-- Opening Marker --
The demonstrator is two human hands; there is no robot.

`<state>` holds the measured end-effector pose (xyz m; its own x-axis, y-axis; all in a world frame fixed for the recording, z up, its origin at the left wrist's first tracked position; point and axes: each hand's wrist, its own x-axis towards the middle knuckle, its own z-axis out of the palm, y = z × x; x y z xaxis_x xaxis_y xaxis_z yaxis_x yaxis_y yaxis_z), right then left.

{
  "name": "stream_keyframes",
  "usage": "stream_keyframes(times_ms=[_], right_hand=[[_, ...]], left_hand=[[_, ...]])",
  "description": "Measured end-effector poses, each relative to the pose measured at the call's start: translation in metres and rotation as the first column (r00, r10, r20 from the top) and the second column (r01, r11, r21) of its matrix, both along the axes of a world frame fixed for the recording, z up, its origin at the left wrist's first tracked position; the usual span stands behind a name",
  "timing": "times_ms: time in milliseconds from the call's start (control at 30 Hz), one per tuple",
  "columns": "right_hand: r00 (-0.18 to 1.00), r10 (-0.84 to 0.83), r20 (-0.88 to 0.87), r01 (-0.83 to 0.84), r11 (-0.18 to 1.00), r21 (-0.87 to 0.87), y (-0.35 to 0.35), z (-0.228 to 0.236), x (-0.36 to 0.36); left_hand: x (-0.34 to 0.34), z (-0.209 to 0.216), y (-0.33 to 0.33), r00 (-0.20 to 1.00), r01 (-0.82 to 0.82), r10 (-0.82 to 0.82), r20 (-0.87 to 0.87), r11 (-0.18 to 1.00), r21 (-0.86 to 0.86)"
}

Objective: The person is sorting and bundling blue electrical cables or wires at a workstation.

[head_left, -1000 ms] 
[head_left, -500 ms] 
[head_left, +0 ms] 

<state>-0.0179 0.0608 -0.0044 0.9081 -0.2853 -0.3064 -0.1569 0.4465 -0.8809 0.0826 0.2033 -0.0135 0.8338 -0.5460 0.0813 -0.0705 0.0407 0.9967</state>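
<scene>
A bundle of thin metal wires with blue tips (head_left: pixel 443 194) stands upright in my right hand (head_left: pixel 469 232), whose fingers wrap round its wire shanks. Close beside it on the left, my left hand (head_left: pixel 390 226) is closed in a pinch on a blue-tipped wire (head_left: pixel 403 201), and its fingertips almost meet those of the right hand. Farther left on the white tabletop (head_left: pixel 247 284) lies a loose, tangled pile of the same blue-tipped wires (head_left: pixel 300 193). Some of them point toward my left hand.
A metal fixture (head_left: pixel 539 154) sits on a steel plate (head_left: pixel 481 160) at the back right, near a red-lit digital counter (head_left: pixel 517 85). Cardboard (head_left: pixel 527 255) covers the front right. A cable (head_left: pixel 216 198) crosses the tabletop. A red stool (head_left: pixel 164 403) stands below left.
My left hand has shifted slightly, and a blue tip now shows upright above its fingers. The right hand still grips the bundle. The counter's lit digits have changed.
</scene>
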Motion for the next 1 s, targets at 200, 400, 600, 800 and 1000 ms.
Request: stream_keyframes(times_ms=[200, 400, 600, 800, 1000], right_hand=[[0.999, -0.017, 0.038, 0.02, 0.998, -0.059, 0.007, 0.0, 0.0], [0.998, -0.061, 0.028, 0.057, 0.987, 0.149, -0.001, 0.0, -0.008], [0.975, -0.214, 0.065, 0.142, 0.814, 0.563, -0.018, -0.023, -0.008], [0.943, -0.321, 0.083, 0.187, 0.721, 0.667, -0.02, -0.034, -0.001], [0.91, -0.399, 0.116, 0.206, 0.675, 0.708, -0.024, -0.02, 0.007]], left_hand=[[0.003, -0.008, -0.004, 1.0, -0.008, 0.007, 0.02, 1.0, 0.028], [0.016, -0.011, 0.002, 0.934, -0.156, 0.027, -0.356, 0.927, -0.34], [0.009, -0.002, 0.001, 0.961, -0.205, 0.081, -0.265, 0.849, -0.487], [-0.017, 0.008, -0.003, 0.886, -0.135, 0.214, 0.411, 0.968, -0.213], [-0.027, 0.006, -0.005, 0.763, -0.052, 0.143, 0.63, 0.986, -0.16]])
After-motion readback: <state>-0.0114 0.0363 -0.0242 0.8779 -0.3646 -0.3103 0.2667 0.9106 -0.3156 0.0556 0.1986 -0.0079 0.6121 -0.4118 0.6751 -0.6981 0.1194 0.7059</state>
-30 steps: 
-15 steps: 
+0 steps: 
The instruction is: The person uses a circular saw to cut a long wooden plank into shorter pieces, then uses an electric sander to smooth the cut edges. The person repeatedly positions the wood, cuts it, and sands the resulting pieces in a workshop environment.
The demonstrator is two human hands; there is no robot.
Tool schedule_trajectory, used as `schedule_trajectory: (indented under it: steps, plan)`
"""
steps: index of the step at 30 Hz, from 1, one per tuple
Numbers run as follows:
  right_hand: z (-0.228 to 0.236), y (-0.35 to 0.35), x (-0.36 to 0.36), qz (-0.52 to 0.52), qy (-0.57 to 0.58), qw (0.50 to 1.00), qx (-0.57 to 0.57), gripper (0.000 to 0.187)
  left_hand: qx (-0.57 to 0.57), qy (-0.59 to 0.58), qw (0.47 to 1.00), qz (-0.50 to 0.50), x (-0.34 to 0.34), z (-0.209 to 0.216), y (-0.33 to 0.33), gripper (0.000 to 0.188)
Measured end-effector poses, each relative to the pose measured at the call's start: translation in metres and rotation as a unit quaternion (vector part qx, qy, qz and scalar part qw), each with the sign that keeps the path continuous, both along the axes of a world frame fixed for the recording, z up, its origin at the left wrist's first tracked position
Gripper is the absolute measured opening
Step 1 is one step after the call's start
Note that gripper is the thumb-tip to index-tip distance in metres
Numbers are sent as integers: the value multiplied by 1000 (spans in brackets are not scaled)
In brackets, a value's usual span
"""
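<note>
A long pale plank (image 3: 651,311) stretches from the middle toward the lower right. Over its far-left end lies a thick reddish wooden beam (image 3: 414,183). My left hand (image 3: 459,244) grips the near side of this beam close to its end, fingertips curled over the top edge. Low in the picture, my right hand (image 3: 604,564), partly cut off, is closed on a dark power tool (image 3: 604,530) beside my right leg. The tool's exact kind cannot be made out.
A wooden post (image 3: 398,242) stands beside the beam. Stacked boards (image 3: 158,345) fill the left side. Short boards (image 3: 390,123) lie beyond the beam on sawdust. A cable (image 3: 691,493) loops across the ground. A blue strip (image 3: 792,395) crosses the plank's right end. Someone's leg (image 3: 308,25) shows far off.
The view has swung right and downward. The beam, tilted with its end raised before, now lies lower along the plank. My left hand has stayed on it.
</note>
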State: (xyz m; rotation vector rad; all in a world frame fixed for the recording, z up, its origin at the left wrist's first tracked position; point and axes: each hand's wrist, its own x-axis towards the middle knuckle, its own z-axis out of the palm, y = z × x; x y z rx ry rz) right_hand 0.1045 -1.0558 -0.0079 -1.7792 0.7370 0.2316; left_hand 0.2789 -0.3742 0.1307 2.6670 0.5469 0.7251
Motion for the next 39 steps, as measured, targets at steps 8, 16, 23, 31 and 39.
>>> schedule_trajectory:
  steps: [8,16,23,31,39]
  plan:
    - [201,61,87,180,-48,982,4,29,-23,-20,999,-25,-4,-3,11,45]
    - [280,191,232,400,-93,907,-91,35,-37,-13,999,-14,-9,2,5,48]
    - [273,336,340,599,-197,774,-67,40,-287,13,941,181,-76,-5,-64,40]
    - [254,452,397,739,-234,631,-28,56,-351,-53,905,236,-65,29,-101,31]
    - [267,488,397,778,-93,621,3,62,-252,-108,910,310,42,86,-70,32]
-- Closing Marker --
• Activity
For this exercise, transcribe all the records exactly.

• Written response
The demonstrator is two human hands; there is no robot.

`<state>` holds the measured end-effector pose (xyz m; its own x-axis, y-axis; all in a world frame fixed for the recording, z up, its origin at the left wrist's first tracked position; point and axes: each hand's wrist, its own x-axis towards the middle knuckle, its own z-axis out of the palm, y = z × x; x y z xaxis_x xaxis_y xaxis_z yaxis_x yaxis_y yaxis_z), right then left.

{
  "name": "stream_keyframes",
  "usage": "stream_keyframes(times_ms=[_], right_hand=[[_, ...]], left_hand=[[_, ...]])",
  "description": "Measured end-effector poses, each relative to the pose measured at the call's start: translation in metres and rotation as the first column (r00, r10, r20 from the top) and the second column (r01, r11, r21) of its matrix, both along the axes of a world frame fixed for the recording, z up, its origin at the left wrist's first tracked position; the usual span stands behind a name",
  "timing": "times_ms: time in milliseconds from the call's start (control at 30 Hz), one per tuple",
  "columns": "right_hand: r00 (-0.18 to 1.00), r10 (-0.84 to 0.83), r20 (-0.88 to 0.87), r01 (-0.83 to 0.84), r11 (-0.18 to 1.00), r21 (-0.87 to 0.87), y (-0.35 to 0.35), z (-0.228 to 0.236), x (-0.36 to 0.36); left_hand: x (-0.34 to 0.34), z (-0.209 to 0.216), y (-0.33 to 0.33), r00 (-0.20 to 1.00), r01 (-0.82 to 0.82), r10 (-0.82 to 0.82), r20 (-0.87 to 0.87), r11 (-0.18 to 1.00), r21 (-0.86 to 0.86)"
}

Objective: The person is sorting and bundling blue electrical cables or wires at a workstation.

[head_left, -1000 ms] 
[head_left, -500 ms] 
[head_left, +0 ms] 

<state>-0.0179 0.0608 -0.0044 0.9081 -0.2853 -0.3064 -0.1569 0.4465 -0.8809 0.0826 0.2033 -0.0135 0.8338 -0.5460 0.0813 -0.0705 0.0407 0.9967</state>
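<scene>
A bundle of thin metal wires with blue tips (head_left: pixel 443 194) stands upright in my right hand (head_left: pixel 469 232), whose fingers wrap round its wire shanks. Close beside it on the left, my left hand (head_left: pixel 390 226) is closed in a pinch on a blue-tipped wire (head_left: pixel 403 201), and its fingertips almost meet those of the right hand. Farther left on the white tabletop (head_left: pixel 247 284) lies a loose, tangled pile of the same blue-tipped wires (head_left: pixel 300 193). Some of them point toward my left hand.
A metal fixture (head_left: pixel 539 154) sits on a steel plate (head_left: pixel 481 160) at the back right, near a red-lit digital counter (head_left: pixel 517 85). Cardboard (head_left: pixel 527 255) covers the front right. A cable (head_left: pixel 216 198) crosses the tabletop. A red stool (head_left: pixel 164 403) stands below left.
My left hand has shifted slightly, and a blue tip now shows upright above its fingers. The right hand still grips the bundle. The counter's lit digits have changed.
</scene>
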Motion for the next 1 s, targets at 200, 400, 600, 800 and 1000 ms.
Request: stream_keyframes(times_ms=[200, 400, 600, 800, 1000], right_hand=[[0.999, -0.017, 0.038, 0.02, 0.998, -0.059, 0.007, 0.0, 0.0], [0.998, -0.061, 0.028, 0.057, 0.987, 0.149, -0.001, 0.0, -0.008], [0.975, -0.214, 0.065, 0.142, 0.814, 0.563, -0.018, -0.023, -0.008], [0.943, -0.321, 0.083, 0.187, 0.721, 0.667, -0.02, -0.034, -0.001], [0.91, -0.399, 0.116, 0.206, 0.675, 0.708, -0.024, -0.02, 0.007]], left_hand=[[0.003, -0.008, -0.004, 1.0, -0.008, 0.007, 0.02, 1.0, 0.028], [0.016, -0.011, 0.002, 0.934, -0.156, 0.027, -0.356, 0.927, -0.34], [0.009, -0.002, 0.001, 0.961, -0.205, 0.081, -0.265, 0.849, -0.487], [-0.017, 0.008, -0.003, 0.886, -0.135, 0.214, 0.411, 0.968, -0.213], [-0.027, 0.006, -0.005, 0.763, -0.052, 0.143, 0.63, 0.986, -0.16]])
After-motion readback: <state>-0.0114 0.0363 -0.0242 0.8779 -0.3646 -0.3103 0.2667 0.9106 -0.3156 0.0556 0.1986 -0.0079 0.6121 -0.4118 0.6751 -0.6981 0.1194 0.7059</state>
-30 steps: 
-15 steps: 
+0 steps: 
The instruction is: The person uses a circular saw to cut a long wooden plank into shorter pieces, then uses an electric sander to smooth the cut edges. The person repeatedly positions the wood, cuts it, and sands the resulting pieces in a workshop environment.
The demonstrator is two human hands; there is no robot.
Tool schedule_trajectory, used as `schedule_trajectory: (indented under it: steps, plan)`
"""
steps: index of the step at 30 Hz, from 1, one per tuple
Numbers run as follows:
  right_hand: z (-0.228 to 0.236), y (-0.35 to 0.35), x (-0.36 to 0.36), qz (-0.52 to 0.52), qy (-0.57 to 0.58), qw (0.50 to 1.00), qx (-0.57 to 0.57), gripper (0.000 to 0.187)
  left_hand: qx (-0.57 to 0.57), qy (-0.59 to 0.58), qw (0.47 to 1.00), qz (-0.50 to 0.50), x (-0.34 to 0.34), z (-0.209 to 0.216), y (-0.33 to 0.33), gripper (0.000 to 0.188)
Measured end-effector poses, each relative to the pose measured at the call's start: translation in metres and rotation as a unit quaternion (vector part qx, qy, qz and scalar part qw), each with the sign that keeps the path continuous, both along the axes of a world frame fixed for the recording, z up, its origin at the left wrist's first tracked position
Gripper is the absolute measured opening
Step 1 is one step after the call's start
Note that gripper is the thumb-tip to index-tip distance in metres
Numbers are sent as integers: the value multiplied by 1000 (spans in brackets are not scaled)
In brackets, a value's usual span
"""
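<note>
A long pale plank (image 3: 651,311) stretches from the middle toward the lower right. Over its far-left end lies a thick reddish wooden beam (image 3: 414,183). My left hand (image 3: 459,244) grips the near side of this beam close to its end, fingertips curled over the top edge. Low in the picture, my right hand (image 3: 604,564), partly cut off, is closed on a dark power tool (image 3: 604,530) beside my right leg. The tool's exact kind cannot be made out.
A wooden post (image 3: 398,242) stands beside the beam. Stacked boards (image 3: 158,345) fill the left side. Short boards (image 3: 390,123) lie beyond the beam on sawdust. A cable (image 3: 691,493) loops across the ground. A blue strip (image 3: 792,395) crosses the plank's right end. Someone's leg (image 3: 308,25) shows far off.
The view has swung right and downward. The beam, tilted with its end raised before, now lies lower along the plank. My left hand has stayed on it.
</note>
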State: (xyz m; rotation vector rad; all in a world frame fixed for the recording, z up, its origin at the left wrist's first tracked position; point and axes: each hand's wrist, its own x-axis towards the middle knuckle, its own z-axis out of the palm, y = z × x; x y z rx ry rz) right_hand 0.1045 -1.0558 -0.0079 -1.7792 0.7370 0.2316; left_hand 0.2789 -0.3742 0.1307 2.6670 0.5469 0.7251
Motion for the next 39 steps, as measured, targets at steps 8, 16, 23, 31 and 39.
>>> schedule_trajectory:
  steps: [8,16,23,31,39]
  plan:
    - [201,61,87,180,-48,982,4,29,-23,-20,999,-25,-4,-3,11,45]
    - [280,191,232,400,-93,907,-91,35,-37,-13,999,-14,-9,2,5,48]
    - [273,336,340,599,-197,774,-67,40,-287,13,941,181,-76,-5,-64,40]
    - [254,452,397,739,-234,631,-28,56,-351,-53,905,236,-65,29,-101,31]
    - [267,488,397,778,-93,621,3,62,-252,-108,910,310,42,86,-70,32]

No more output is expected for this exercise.